Members come from across the world and represent 80 million Internet subscribers and 40 million e-mail accounts, including wireless operators. Tellez said Openwave organized the group after its clients saw their spam levels rise to 75 percent of all mail they receive, costing them in bandwidth and customer churn.

“We're taking a proactive rather than a reactive approach,” he said.

It is the second industry-wide group dedicated to fighting spam, joining an alliance of the top ISPs — AOL, Yahoo, Microsoft and EarthLink — formed in April.
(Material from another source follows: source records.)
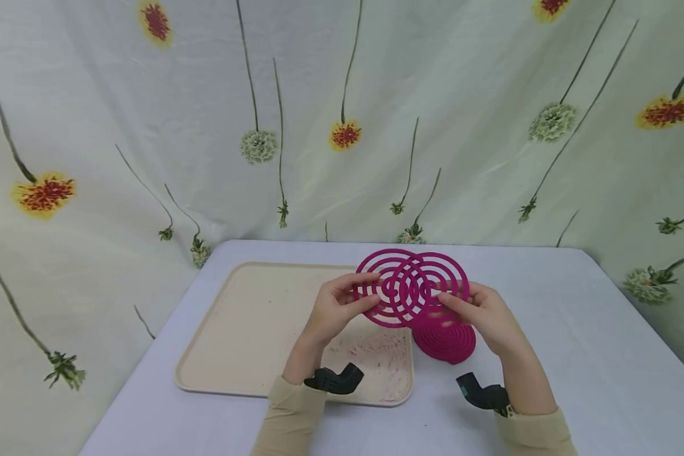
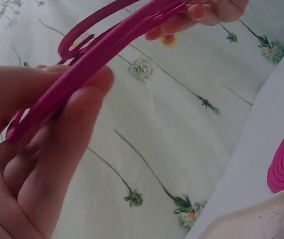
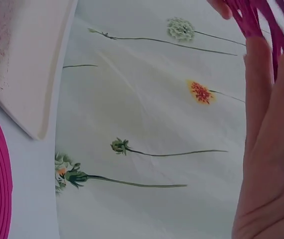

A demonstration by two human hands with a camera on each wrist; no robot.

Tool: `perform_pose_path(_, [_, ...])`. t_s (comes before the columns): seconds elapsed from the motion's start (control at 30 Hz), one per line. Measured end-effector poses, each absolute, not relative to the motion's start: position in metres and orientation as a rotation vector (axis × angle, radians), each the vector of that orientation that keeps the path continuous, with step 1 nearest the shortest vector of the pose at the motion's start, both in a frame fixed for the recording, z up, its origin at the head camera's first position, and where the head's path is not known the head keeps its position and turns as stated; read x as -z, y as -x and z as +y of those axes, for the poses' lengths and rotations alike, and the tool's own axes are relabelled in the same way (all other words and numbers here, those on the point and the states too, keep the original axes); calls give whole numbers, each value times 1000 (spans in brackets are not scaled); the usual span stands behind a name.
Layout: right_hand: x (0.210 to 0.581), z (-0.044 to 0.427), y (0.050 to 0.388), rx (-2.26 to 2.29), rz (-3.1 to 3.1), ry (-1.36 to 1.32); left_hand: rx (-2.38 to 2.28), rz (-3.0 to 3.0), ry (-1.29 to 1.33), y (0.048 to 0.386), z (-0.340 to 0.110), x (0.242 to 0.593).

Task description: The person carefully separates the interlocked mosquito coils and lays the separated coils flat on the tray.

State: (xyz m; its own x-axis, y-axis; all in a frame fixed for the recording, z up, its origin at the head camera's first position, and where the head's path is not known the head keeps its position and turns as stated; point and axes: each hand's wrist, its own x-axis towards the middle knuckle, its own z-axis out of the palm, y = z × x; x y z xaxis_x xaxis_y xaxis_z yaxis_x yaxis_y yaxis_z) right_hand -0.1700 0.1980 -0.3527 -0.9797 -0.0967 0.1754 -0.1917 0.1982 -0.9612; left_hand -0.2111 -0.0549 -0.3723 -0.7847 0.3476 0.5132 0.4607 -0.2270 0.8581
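Note:
Both hands hold up two overlapping magenta mosquito coils over the tray's right part. My left hand [image 1: 336, 303] pinches the outer rings of the left-hand coil [image 1: 389, 289] between thumb and fingers. The right-hand coil [image 1: 431, 256] is pinched by my right hand [image 1: 493, 316], thumb in front and fingers behind. Toward the middle the rings cross; whether they are interlocked I cannot tell. In the left wrist view the coils [image 2: 94, 62] appear nearly edge-on. Just below the right hand, a tightly wound magenta coil [image 1: 446, 343] lies on the table; how many layers it has is unclear.
A cream tray [image 1: 245, 329] takes up the table's left half, with reddish crumbs [image 1: 376, 354] on its near right part. The table has a white cover [image 1: 564, 342]. Behind it hangs a flower-printed cloth [image 1: 467, 158]. Each wrist wears a black device [image 1: 336, 380].

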Motion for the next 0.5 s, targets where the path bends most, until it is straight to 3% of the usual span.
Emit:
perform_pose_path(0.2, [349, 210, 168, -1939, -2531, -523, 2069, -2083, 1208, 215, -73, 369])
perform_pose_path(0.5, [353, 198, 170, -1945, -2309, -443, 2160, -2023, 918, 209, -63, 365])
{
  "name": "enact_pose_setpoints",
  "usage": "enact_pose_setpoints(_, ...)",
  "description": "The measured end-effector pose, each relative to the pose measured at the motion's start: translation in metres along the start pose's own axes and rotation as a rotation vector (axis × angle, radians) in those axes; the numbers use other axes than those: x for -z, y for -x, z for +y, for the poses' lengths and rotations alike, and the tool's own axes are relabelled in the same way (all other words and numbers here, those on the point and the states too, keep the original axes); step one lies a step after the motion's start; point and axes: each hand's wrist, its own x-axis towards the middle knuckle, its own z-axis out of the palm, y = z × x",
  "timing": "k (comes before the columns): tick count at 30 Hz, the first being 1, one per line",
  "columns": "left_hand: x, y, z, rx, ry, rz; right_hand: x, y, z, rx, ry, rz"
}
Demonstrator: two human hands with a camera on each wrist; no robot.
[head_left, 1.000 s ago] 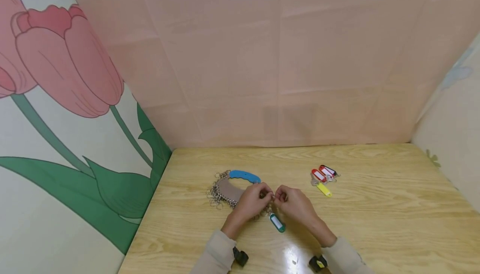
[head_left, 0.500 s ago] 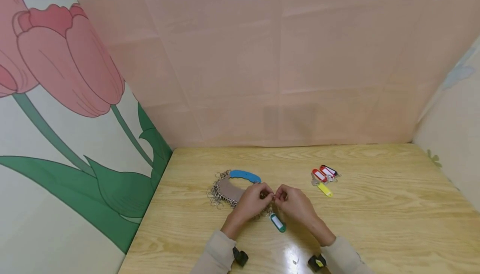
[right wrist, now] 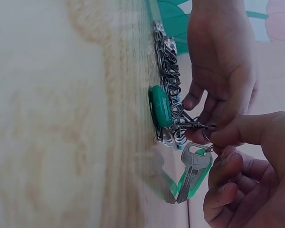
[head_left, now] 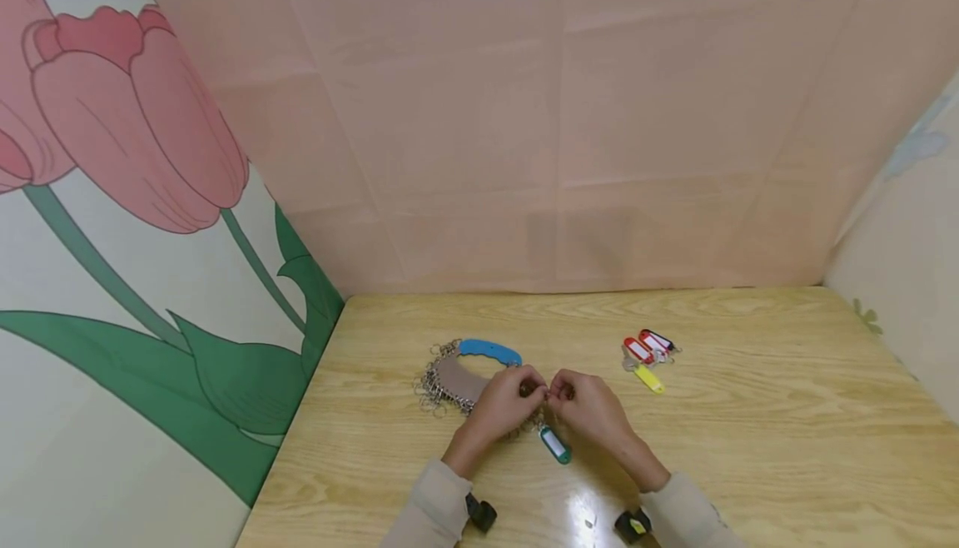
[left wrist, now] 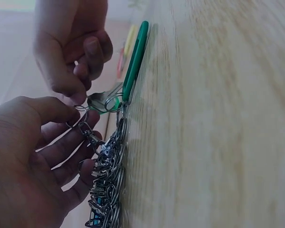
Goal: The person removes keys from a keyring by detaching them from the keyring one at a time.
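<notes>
My left hand [head_left: 504, 405] pinches a small metal split ring [right wrist: 208, 133] hooked to a swivel clasp on a key-ring holder [head_left: 457, 377]. The holder is a curved grey-brown plate with many clasps and rings along its edge and a blue handle [head_left: 489, 351]. Thumb and forefinger of my right hand [head_left: 592, 411] pinch a thin ring touching that split ring. From it hangs a silver key [right wrist: 192, 166] with a light green tag [right wrist: 206, 172] behind. A darker green key tag [head_left: 554, 445] hangs from the holder's near end, resting on the table. The hands hide the holder's right part.
Right of the hands, a loose group of key tags lies on the wooden table [head_left: 749, 431]: two red tags [head_left: 638, 351], a black one [head_left: 663, 336] and a yellow one [head_left: 648, 379], with keys. A pink wall covering [head_left: 464, 132] stands behind.
Both hands stay in nearly the same place, fingertips together at the ring. Only slight finger movement shows; the holder and the loose tags have not moved.
</notes>
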Motion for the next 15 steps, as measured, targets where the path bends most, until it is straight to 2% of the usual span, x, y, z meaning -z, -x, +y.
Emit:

So far, the Big Four group has produced few common approaches.

Last month, Yahoo broke ranks and floated its own proposal for combating spoofing with its DomainKeys system, which would authenticate e-mail using a public-private key encryption system.

Yahoo, which plans to institute DomainKeys this year, said it would freely distribute the software. Yahoo has not released the technical details of how the system would work or gained endorsement of it by any other ISP, prompting some to worry DomainKeys will lead to a fragmented system of incompatible authentication standards.

Representatives from the Big Four are expected to attend an anti-spam conference at Massachusetts Institute of Technology today.

Tellez said he believed collaboration between the two groups is necessary if an authentication protocol is to work. MAAWG favors a protocol that comes from an impartial industry group, such as the Internet Engineering Task Force. He said reaching an understanding with the Big Four's group is a top agenda item.

“In the end, having different sender-authentication protocols and different initiatives does not help the end consumer,” he said.

MAAWG plans to meet in April or May to discuss its progress and further goals.